Les conditions permettant d'exempter des établissements de l'application sur une base individuelle des exigences prudentielles ne prennent pas en considération les aspects liés à la résolution. Ces conditions pourraient être réexaminées à la lumière des nouvelles exigences introduites par la directive 2014/59/UE 7 (ci-après la «directive BRRD») afin de maintenir une certaine cohérence entre la résolution des défaillances bancaires et la manière dont les groupes bancaires sont surveillés. En particulier, l’existence d’un accord de soutien financier de groupe conformément aux dispositions du titre II, chapitre III, de la directive BRRD pourrait être prise en compte pour apprécier s’il existe des obstacles au libre transfert de fonds au sein du groupe bancaire.

3.3.Existence de dérogations ayant un champ d’application inapproprié

En vertu de l’article 109, paragraphe 1, de la CRD, les autorités compétentes peuvent exempter l'établissement de l'application sur une base individuelle des exigences prudentielles prévues aux articles 74 à 96 de la CRD. Les articles 74 à 96 portent cependant sur des exigences prudentielles fondamentales, telles que la mise en œuvre de dispositifs de gouvernance solides, de procédures efficaces de gestion des risques et de mécanismes solides de contrôle interne. Les autorités compétentes sont dès lors peu enclines à accorder cette dérogation, ces exigences étant considérées comme essentielles pour une surveillance prudentielle efficace. Il est donc plus prudent que le champ d’application de cette dérogation soit limité aux cas dans lesquels l’application sur une base individuelle de ces exigences n’est pas indispensable et peut être valablement remplacée par une application sur une base consolidée.

De plus, l’article 9 du CRR ne permet pas d’exempter les établissements de l'application des exigences en matière de levier, alors que l’article 7 du CRR le permet. Il pourrait être opportun d’envisager la possibilité de mieux harmoniser ces deux articles.
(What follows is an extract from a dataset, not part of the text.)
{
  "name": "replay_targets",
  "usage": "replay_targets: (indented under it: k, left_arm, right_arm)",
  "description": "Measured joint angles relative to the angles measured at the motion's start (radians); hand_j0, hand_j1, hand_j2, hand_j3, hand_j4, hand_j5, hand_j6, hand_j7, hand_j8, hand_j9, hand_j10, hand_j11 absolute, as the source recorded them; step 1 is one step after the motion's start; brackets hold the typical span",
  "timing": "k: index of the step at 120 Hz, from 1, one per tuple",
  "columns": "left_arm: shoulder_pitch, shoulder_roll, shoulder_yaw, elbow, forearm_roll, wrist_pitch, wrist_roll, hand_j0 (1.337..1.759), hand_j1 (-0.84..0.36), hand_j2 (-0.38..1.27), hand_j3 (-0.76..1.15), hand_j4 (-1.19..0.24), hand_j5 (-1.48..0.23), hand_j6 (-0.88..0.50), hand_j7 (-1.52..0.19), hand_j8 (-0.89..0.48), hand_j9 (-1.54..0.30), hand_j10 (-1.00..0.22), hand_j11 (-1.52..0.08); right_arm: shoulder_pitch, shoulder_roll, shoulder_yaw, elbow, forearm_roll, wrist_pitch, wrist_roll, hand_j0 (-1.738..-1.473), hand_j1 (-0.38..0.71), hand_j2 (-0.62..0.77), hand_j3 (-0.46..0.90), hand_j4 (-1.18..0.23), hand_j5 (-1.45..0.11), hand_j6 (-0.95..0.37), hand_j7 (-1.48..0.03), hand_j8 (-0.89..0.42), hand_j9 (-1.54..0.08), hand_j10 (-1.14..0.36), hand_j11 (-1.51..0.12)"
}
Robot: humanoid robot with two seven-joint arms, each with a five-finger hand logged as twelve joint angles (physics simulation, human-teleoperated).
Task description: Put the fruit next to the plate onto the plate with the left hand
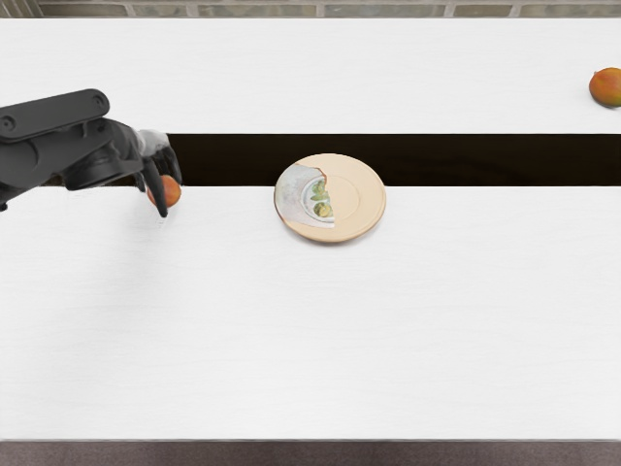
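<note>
the black left hand (pixel 131 163) has its fingers closed around the small round orange fruit (pixel 171 191), at the back edge of the near white table (pixel 310 330), well left of the round tan plate (pixel 364 199). a second orange-green fruit (pixel 605 87) lies on the far table.

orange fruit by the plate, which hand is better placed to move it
Left. The left hand wraps the small round orange fruit beside the round tan plate; no right arm shows.

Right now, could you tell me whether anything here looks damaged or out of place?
The plate stands out: its left part is a pale, jagged-edged patch with green marks, as if broken, and its far part overhangs the dark gap.
</note>
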Motion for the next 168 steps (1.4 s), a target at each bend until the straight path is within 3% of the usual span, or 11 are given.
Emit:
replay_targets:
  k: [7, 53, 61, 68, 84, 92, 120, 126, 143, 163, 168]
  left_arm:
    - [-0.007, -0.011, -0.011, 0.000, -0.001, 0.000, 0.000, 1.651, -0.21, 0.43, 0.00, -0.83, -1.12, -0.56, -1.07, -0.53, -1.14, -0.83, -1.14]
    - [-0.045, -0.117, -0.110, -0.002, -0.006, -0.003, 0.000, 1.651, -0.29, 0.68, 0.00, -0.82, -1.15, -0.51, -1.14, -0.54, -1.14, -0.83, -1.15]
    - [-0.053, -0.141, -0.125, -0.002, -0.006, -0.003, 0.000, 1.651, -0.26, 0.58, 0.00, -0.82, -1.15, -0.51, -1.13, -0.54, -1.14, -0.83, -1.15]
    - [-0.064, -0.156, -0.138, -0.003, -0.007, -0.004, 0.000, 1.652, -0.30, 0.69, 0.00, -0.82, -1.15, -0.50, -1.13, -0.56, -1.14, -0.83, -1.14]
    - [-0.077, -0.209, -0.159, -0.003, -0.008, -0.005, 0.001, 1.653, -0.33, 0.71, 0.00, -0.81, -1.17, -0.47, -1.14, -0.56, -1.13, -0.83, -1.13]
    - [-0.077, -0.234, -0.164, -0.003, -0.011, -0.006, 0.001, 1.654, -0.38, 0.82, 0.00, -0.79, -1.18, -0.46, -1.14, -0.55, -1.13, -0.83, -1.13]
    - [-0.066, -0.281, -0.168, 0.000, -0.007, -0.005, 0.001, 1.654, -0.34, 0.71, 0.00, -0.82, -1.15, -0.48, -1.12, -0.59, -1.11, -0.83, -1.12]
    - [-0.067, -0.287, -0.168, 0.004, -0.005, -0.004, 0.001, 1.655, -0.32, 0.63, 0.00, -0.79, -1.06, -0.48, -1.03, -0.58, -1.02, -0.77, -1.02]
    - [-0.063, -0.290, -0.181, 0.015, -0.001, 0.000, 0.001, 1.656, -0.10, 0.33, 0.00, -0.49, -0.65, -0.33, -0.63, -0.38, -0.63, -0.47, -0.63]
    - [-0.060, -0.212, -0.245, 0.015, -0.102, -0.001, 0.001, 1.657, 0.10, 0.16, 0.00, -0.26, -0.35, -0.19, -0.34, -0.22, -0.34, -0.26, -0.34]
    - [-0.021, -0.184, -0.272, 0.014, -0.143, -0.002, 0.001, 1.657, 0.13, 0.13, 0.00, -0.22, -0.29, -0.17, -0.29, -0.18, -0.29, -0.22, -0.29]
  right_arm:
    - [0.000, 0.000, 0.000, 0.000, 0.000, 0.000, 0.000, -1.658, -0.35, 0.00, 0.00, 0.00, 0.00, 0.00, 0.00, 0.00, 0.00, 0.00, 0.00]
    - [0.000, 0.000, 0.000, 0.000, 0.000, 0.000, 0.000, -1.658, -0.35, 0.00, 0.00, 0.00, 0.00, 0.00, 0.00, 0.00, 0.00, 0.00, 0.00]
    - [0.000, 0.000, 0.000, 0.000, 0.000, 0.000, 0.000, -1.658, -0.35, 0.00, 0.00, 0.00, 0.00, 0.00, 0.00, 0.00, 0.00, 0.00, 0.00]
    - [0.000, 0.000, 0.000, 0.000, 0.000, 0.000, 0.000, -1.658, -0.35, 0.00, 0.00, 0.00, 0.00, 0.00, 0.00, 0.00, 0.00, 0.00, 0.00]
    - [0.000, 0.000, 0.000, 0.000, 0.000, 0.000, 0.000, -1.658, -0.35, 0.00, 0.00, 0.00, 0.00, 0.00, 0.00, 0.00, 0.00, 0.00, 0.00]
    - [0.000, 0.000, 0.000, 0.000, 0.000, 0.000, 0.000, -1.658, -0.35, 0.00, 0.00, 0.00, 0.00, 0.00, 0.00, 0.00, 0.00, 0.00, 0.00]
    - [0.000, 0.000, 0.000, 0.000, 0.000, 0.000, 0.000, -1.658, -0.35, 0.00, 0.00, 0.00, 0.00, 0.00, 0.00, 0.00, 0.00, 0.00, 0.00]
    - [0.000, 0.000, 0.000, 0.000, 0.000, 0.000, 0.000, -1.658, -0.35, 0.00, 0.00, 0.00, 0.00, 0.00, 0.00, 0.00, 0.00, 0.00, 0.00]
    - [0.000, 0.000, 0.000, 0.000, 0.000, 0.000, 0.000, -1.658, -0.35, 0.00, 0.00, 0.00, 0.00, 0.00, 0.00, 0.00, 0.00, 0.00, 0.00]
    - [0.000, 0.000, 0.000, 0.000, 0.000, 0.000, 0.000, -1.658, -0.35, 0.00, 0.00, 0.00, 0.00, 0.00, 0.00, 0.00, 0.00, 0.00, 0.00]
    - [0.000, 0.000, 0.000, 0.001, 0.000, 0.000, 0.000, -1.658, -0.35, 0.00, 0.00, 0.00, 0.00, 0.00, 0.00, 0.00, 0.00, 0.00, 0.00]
3.4.Conditions incomplètes pour l’application des dérogations

Les établissements mères et leurs filiales peuvent être exemptés en vertu de l'article 7 du CRR de l'application sur une base individuelle des exigences prudentielles, sous réserve que certaines conditions précisées dans ledit article soient respectées. Il pourrait cependant être opportun de compléter ces conditions en introduisant les précisions qui suivent:

–un lien de contrôle entre l'entreprise mère et ses filiales doit être supposé lorsque l’entreprise mère a le pouvoir de donner des instructions contraignantes à ses filiales; une telle condition est déjà prévue à l’article 10 du CRR;

–On peut supposer que le cadre de gestion des risques de l’entreprise mère est mis en œuvre au sein des filiales lorsqu’un cadre uniforme et intégré de gestion des risques est établi aussi bien au sein de l’entreprise mère que de ses filiales.
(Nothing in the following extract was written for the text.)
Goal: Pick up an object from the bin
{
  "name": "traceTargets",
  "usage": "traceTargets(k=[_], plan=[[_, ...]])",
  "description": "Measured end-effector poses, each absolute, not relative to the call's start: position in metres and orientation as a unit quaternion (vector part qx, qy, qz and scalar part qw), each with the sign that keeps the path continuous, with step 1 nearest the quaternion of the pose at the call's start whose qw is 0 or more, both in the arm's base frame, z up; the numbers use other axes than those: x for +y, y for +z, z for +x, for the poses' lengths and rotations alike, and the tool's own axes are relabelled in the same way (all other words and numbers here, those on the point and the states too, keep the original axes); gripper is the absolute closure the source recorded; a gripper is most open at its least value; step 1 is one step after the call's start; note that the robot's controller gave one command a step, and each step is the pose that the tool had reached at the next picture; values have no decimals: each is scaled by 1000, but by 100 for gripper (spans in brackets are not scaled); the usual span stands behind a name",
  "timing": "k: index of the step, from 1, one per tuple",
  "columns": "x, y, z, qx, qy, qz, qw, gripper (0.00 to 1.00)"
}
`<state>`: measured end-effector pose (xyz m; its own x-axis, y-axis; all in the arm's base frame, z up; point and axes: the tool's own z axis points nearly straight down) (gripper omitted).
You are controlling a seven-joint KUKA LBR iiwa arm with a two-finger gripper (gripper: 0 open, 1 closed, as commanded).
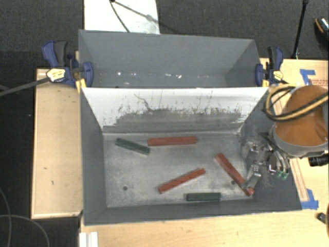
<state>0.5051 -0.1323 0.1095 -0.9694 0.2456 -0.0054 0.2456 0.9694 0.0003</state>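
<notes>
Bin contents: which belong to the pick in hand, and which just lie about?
In hand: tool; slanting red stick nearest it, right side.
Lying about: back red stick; middle red stick; left green stick; front green stick.

Light even & fairly bright, coming from overhead. Sloped back wall of the bin (169,107), centre-top of frame, is washed nearly white w/ glare; small glints dot the ledge just above it. Floor reads mid-grey; the sticks (172,141) lying there cast only thin, soft shadows. Right inner wall, under the arm (303,122), sits in shade. Upper corners of frame v. dark.
</notes>
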Motion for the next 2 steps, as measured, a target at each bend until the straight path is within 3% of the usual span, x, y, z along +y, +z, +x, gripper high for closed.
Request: traceTargets(k=[1, 2], plan=[[-129, 68, 500, 989, 1, 146, -1, 0], [-129, 68, 500, 990, 0, 143, -1, 0]])
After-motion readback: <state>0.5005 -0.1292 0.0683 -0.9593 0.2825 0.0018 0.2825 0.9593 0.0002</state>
3.5.Divergence entre les règles en matière de dérogation de la CRD et du CRR

Le processus de contrôle et d’évaluation prudentiels s’applique au même niveau que celui où sont appliquées les exigences prudentielles prévues dans le CRR. Étant donné que le processus ICAAP prévu à l’article 73 de la directive CRD constitue le point de départ du processus de contrôle et d'évaluation prudentiels (SREP) et que ce dernier porte sur les obligations définies aux articles 74 à 96 de la CRD, les niveaux d’application des exigences prudentielles précisés aux articles 108 et 109 de la CRD peuvent conduire aux incohérences suivantes:

–le processus ICAAP et les exigences prudentielles définies aux articles 74 à 96 de la CRD peuvent ne pas s’appliquer au même niveau lorsque les établissements bénéficient d'une dérogation en vertu de l’article 108, paragraphe 1, ou de l'article 109, paragraphe 1, de la CRD;

–les établissements bénéficiant d'une dérogation prévue à l’article 8 ou à l'article 9 du CRR peuvent être tenus d’appliquer sur une base individuelle les règles prudentielles définies aux articles 73 à 96;

–l’octroi de la dérogation prévue à l’article 108, paragraphe 1, de la CRD n’est pas déterminé par l’octroi de la dérogation prévue à l’article 10 du CRR, ce qui signifie que les établissements de crédit affiliés de manière permanente à un organisme central peuvent être exemptés de l'application sur une base individuelle des exigences de fonds propres alors qu’ils sont soumis aux exigences de capital interne;

–les établissements appartenant à des groupes bancaires ne sont pas tenus de mettre en œuvre le processus ICAAP sur une base individuelle alors qu’ils sont soumis aux exigences de solvabilité à ce niveau.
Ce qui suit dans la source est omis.